WHAT YOU WILL DO: All of the data below should be set down again verbatim, without any images.

Segment Start: DATA BELOW

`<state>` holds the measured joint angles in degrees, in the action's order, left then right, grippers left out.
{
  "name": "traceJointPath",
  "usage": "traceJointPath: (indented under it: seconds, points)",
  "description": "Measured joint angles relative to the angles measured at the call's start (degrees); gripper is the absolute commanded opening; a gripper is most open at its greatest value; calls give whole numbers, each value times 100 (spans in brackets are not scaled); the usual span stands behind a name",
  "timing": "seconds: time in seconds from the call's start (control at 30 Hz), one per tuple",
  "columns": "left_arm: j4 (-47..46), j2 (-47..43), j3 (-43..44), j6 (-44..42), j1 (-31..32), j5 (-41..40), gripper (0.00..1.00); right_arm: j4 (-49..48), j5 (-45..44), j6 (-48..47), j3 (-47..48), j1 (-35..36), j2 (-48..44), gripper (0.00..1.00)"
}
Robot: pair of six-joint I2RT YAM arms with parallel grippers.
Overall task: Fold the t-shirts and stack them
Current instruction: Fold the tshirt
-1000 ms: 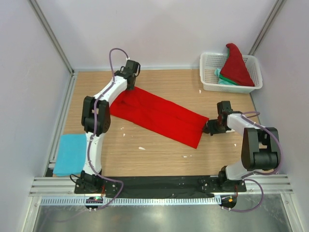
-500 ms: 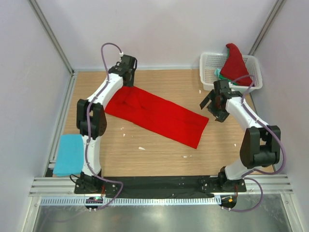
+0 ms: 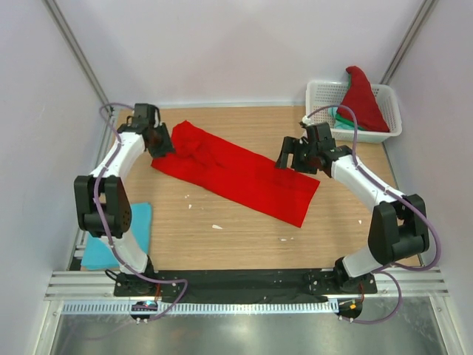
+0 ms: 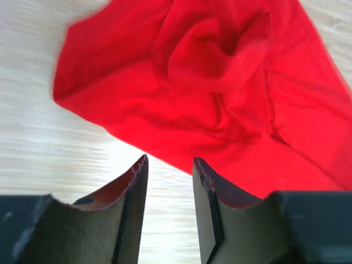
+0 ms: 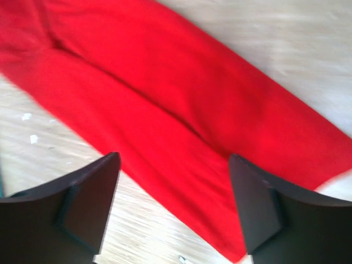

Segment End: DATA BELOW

EXERCISE SOLUTION:
`<state>` holds the measured joint angles in degrees, in the action's order, left then right, grippers left out.
{
  "name": "traceJointPath",
  "usage": "traceJointPath: (indented under it: seconds, points)",
  "description": "Measured joint angles relative to the angles measured at the call's start (degrees); gripper is the absolute commanded opening; a gripper is most open at its greatest value; calls give whole numbers, each value times 100 (spans in brackets are not scaled); the usual span stands behind a name",
  "timing": "seconds: time in seconds from the call's start (control at 30 Hz), one per tuple",
  "columns": "left_arm: j4 (-47..46), j2 (-47..43), j3 (-43..44), j6 (-44..42), j1 (-31..32), j5 (-41..40), gripper (0.00..1.00); right_arm: j4 (-49..48), j5 (-45..44), j6 (-48..47), j3 (-47..48), j1 (-35..36), j2 (-48..44), gripper (0.00..1.00)"
}
Robot: pair of six-joint I2RT YAM arms with parallel grippers.
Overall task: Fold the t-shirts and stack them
Current instruction: Fold the tshirt
-1000 ms: 
-500 ms: 
+0 ms: 
+0 ms: 
+0 ms: 

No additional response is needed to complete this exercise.